*To do*:
Write out every record again, exactly.
<<<<
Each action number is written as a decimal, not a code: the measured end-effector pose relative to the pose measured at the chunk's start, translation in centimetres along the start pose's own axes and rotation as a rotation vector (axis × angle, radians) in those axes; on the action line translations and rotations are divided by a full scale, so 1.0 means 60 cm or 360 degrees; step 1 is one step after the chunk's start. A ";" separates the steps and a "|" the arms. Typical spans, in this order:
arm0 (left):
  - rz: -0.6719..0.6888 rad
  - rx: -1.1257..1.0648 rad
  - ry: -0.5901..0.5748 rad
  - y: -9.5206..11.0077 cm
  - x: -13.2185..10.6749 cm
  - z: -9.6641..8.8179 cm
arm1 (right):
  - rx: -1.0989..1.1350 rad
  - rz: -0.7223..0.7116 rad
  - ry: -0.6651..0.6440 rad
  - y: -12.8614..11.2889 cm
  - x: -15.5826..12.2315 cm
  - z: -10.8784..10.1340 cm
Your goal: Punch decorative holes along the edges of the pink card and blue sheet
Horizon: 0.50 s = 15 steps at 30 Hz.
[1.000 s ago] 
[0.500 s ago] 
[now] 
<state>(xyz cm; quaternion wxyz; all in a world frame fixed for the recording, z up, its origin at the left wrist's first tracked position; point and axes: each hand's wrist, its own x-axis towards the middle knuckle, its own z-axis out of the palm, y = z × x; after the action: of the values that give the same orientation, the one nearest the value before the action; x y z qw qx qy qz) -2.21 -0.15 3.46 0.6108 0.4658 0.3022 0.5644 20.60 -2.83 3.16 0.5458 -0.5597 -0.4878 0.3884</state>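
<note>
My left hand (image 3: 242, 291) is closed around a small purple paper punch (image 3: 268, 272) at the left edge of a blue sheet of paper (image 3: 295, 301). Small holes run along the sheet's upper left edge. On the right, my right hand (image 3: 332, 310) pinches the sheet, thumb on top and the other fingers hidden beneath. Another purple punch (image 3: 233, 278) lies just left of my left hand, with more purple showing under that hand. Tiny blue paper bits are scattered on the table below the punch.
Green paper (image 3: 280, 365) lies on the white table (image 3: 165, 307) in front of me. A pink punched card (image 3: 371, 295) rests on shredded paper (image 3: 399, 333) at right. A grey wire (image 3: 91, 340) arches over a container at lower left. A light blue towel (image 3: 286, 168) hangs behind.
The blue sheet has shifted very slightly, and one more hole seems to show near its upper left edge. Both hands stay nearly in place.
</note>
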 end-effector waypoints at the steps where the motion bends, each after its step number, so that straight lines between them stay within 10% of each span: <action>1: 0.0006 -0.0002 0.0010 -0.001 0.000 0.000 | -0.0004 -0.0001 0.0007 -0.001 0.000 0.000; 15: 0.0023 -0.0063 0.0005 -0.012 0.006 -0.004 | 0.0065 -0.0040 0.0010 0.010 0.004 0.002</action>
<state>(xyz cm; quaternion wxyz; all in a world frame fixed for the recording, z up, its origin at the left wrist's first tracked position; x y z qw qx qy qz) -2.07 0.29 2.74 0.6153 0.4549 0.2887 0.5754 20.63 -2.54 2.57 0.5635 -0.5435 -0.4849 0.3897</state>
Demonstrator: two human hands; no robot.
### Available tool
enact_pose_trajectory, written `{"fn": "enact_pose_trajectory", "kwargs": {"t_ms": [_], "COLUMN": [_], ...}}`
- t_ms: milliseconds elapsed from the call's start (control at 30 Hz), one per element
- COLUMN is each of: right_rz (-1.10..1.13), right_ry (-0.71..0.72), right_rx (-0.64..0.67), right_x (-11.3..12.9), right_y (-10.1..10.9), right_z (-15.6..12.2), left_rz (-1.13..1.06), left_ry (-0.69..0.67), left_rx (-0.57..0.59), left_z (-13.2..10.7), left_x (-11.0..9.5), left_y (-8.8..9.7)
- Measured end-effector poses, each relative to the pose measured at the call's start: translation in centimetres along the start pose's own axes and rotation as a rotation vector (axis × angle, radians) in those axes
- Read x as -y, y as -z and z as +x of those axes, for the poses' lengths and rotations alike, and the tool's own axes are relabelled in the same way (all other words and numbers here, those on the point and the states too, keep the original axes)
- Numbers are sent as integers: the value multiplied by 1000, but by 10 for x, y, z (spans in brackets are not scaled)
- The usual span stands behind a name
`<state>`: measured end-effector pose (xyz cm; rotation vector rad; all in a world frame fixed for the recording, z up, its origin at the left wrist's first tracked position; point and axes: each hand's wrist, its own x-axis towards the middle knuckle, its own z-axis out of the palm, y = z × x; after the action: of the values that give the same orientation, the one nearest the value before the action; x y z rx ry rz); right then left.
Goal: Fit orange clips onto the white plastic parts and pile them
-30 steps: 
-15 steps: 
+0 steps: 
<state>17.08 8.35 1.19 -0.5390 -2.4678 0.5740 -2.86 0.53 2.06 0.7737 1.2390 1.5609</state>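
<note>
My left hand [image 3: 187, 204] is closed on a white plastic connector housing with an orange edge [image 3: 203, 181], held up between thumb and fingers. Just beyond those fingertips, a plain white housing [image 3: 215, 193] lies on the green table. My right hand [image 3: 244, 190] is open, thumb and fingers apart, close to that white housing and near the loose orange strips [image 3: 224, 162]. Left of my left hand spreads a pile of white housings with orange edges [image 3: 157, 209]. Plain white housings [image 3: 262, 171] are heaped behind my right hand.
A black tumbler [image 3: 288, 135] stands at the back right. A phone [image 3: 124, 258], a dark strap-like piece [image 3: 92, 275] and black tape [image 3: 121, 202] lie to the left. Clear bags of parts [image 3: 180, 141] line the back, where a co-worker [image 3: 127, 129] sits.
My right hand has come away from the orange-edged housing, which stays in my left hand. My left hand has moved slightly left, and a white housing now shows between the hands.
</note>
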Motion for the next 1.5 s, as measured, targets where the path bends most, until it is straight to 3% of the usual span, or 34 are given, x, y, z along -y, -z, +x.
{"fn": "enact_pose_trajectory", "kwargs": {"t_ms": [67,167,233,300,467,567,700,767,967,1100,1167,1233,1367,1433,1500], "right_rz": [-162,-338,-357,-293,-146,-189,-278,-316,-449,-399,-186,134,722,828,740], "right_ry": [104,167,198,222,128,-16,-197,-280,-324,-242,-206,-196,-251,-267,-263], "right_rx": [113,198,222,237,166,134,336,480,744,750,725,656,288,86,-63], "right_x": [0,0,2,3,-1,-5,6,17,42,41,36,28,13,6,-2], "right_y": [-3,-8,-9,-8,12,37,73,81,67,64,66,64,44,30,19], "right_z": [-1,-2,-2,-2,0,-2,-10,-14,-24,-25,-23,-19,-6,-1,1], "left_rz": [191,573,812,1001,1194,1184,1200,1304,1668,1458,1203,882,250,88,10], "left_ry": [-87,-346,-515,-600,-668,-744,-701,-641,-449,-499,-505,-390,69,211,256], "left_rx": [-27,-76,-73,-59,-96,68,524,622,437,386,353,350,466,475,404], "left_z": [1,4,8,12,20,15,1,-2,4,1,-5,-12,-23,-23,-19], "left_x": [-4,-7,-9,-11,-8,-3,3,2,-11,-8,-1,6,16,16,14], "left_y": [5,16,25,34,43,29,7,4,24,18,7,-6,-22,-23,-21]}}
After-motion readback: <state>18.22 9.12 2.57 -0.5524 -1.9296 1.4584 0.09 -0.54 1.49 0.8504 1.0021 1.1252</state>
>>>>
*Task result*:
Each action number is written as a decimal, not a code: the measured end-effector pose relative to the pose measured at the chunk's start, translation in centimetres along the start pose's own axes and rotation as a rotation vector (axis × angle, radians) in those axes; on the action line translations and rotations are divided by a full scale, so 1.0 means 60 cm or 360 degrees; step 1 is one step after the chunk's start. A ";" separates the steps and a "|" the arms. Typical spans, in this order:
arm0 (left):
  - rz: -0.6719..0.6888 rad
  - rx: -1.1257..1.0648 rad
  - ry: -0.5901..0.5748 rad
  - y: -9.5206..11.0077 cm
  - x: -13.2185..10.6749 cm
  - z: -9.6641..8.8179 cm
arm1 (right):
  - rx: -1.0989..1.1350 rad
  - rz: -0.7223..0.7116 rad
  - ry: -0.6651..0.6440 rad
  - y: -12.8614..11.2889 cm
  - x: -15.5826..12.2315 cm
  - z: -10.8784..10.1340 cm
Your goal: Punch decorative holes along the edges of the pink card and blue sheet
Horizon: 0.50 s = 15 steps at 30 Hz.
[1.000 s ago] 
[0.500 s ago] 
[now] 
<state>(xyz cm; quaternion wxyz; all in a world frame fixed for the recording, z up, its origin at the left wrist's first tracked position; point and axes: each hand's wrist, its own x-axis towards the middle knuckle, its own z-axis out of the palm, y = z × x; after the action: of the values that give the same orientation, the one nearest the value before the action; x y z qw qx qy qz) -2.21 -0.15 3.46 0.6108 0.4658 0.3022 0.5644 20.60 -2.83 3.16 0.5458 -0.5597 -0.4878 0.3884</state>
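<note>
My left hand (image 3: 242, 291) is closed around a small purple paper punch (image 3: 268, 272) at the left edge of a blue sheet of paper (image 3: 295, 301). Small holes run along the sheet's upper left edge. On the right, my right hand (image 3: 332, 310) pinches the sheet, thumb on top and the other fingers hidden beneath. Another purple punch (image 3: 233, 278) lies just left of my left hand, with more purple showing under that hand. Tiny blue paper bits are scattered on the table below the punch.
Green paper (image 3: 280, 365) lies on the white table (image 3: 165, 307) in front of me. A pink punched card (image 3: 371, 295) rests on shredded paper (image 3: 399, 333) at right. A grey wire (image 3: 91, 340) arches over a container at lower left. A light blue towel (image 3: 286, 168) hangs behind.
The blue sheet has shifted very slightly, and one more hole seems to show near its upper left edge. Both hands stay nearly in place.
</note>
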 end-effector waypoints at the steps where the motion bends, each after its step number, so that straight lines between them stay within 10% of each span: <action>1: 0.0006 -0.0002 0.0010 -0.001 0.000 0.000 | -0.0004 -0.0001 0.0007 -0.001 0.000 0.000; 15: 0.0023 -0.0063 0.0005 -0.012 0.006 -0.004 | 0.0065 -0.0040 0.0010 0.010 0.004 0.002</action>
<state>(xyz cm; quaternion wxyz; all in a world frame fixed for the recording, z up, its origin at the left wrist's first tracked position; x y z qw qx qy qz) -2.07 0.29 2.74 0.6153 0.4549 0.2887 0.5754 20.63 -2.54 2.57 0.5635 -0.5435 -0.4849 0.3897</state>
Demonstrator: two human hands; no robot.
### Available tool
enact_pose_trajectory, written `{"fn": "enact_pose_trajectory", "kwargs": {"t_ms": [_], "COLUMN": [_], ...}}`
- t_ms: milliseconds elapsed from the call's start (control at 30 Hz), one per element
- COLUMN is each of: right_rz (-1.10..1.13), right_ry (-0.71..0.72), right_rx (-0.64..0.67), right_x (-11.3..12.9), right_y (-10.1..10.9), right_z (-15.6..12.2), left_rz (-1.13..1.06), left_ry (-0.69..0.67), left_rx (-0.57..0.59), left_z (-13.2..10.7), left_x (-11.0..9.5), left_y (-8.8..9.7)
- Measured end-effector poses, each relative to the pose measured at the call's start: translation in centimetres along the start pose's own axes and rotation as a rotation vector (axis × angle, radians) in those axes
- Read x as -y, y as -z and z as +x of those axes, for the poses' lengths and rotations alike, and the tool's own axes are relabelled in the same way (all other words and numbers here, those on the point and the states too, keep the original axes)
- Numbers are sent as integers: the value multiplied by 1000, but by 10 for x, y, z (spans in brackets are not scaled)
- The usual span stands behind a name
`<state>`: measured end-effector pose (xyz cm; rotation vector rad; all in a world frame fixed for the recording, z up, its origin at the left wrist's first tracked position; point and axes: each hand's wrist, its own x-axis towards the middle knuckle, its own z-axis out of the palm, y = z × x; after the action: of the values that give the same orientation, the one nearest the value before the action; x y z rx ry rz); right then left.
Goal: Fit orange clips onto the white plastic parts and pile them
-30 steps: 
-15 steps: 
+0 steps: 
<state>17.08 8.35 1.19 -0.5390 -2.4678 0.5740 -2.86 0.53 2.06 0.7737 1.2390 1.5609</state>
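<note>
My left hand [image 3: 187, 204] is closed on a white plastic connector housing with an orange edge [image 3: 203, 181], held up between thumb and fingers. Just beyond those fingertips, a plain white housing [image 3: 215, 193] lies on the green table. My right hand [image 3: 244, 190] is open, thumb and fingers apart, close to that white housing and near the loose orange strips [image 3: 224, 162]. Left of my left hand spreads a pile of white housings with orange edges [image 3: 157, 209]. Plain white housings [image 3: 262, 171] are heaped behind my right hand.
A black tumbler [image 3: 288, 135] stands at the back right. A phone [image 3: 124, 258], a dark strap-like piece [image 3: 92, 275] and black tape [image 3: 121, 202] lie to the left. Clear bags of parts [image 3: 180, 141] line the back, where a co-worker [image 3: 127, 129] sits.
My right hand has come away from the orange-edged housing, which stays in my left hand. My left hand has moved slightly left, and a white housing now shows between the hands.
</note>
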Motion for the next 1.5 s, as measured, targets where the path bends most, until it is straight to 3% of the usual span, or 34 are given, x, y, z along -y, -z, +x.
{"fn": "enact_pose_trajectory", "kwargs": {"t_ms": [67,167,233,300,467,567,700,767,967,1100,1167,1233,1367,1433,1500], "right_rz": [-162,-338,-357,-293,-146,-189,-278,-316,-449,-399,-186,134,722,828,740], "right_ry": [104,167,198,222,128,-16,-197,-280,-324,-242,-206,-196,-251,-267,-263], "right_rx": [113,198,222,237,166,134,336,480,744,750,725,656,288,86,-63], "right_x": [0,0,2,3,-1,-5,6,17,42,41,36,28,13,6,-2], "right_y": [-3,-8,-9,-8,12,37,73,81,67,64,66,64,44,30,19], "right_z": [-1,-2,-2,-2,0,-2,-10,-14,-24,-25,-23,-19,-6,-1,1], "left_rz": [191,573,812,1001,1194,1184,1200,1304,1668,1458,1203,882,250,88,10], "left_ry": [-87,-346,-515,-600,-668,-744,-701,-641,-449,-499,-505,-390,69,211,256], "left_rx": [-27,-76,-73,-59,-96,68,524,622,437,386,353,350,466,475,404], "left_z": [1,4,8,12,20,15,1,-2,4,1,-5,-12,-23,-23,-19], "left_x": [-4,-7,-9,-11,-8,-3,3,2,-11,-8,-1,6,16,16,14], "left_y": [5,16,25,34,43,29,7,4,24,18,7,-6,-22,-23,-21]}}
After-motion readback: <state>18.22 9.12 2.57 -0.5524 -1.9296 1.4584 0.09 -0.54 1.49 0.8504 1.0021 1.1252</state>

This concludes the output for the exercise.